- _TASK TO CARRY OUT_
A complete answer lists every line of the material where the string "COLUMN" occurs.
+-------+
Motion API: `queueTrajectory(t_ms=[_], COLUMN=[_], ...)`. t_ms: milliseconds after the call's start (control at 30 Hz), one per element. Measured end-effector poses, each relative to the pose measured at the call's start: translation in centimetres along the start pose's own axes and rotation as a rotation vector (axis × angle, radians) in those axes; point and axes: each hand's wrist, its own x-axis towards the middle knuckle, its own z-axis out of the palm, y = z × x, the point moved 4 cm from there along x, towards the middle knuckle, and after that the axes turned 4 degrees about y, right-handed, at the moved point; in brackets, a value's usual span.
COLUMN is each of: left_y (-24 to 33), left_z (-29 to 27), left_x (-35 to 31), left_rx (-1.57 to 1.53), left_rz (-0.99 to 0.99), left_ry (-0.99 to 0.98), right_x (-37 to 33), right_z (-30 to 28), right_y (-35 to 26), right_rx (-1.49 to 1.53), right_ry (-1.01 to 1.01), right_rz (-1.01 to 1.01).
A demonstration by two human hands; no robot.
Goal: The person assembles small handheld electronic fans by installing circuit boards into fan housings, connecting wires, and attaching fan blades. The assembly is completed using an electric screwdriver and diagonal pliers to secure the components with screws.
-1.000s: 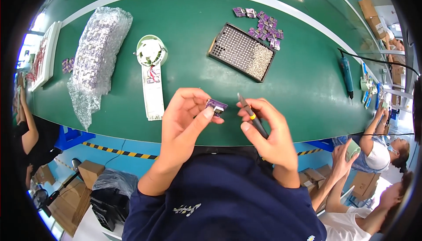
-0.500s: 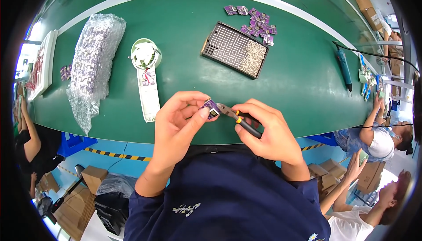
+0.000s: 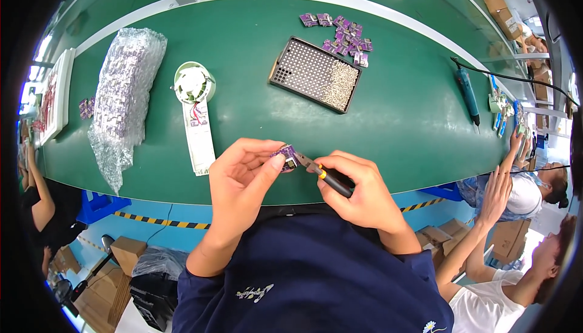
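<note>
Between the thumb and fingers of my left hand [image 3: 243, 172] is a small purple circuit board [image 3: 286, 157], held over the near edge of the green table. My right hand [image 3: 361, 190] grips a pair of pliers [image 3: 331, 179] with black and yellow handles. The metal jaws of the pliers meet the right edge of the board; exactly what they pinch is too small to make out. Past my hands lies a black tray [image 3: 316, 74] with a grid of holes, its right part covered with small pale metal pieces. Several loose purple boards [image 3: 346, 34] lie behind the tray.
A bubble-wrapped bundle of boards [image 3: 124, 90] lies at the left, beside a pale green and white fan device [image 3: 195, 87]. A teal electric screwdriver [image 3: 468, 96] lies on the right with a black cable. Co-workers sit at both sides; one's arm [image 3: 480, 227] reaches up on the right.
The view has shifted slightly, and my hands sit a little lower in it. The board is turned a bit, with the pliers still against its edge. A co-worker's hand at right has risen.
</note>
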Motion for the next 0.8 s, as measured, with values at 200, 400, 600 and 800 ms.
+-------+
- _RESULT OF THIS TASK_
Motion API: `queueTrajectory(t_ms=[_], COLUMN=[_], ...)`. t_ms: milliseconds after the call's start (control at 30 Hz), one per element. Measured end-effector poses, each relative to the pose measured at the call's start: translation in centimetres along the start pose's own axes and rotation as a rotation vector (axis × angle, radians) in those axes; point and axes: each hand's wrist, its own x-axis towards the middle knuckle, its own z-axis out of the palm, y = z × x, the point moved 4 cm from there along x, towards the middle knuckle, and after that the axes turned 4 degrees about y, right-handed, at the moved point; in brackets, a value's usual span.
COLUMN is each of: left_y (-24 to 33), left_z (-29 to 27), left_x (-35 to 31), left_rx (-1.57 to 1.53), left_rz (-0.99 to 0.99), left_ry (-0.99 to 0.98), right_x (-37 to 33), right_z (-30 to 28), right_y (-35 to 26), right_rx (-1.49 to 1.53), right_ry (-1.01 to 1.01), right_rz (-1.01 to 1.01).

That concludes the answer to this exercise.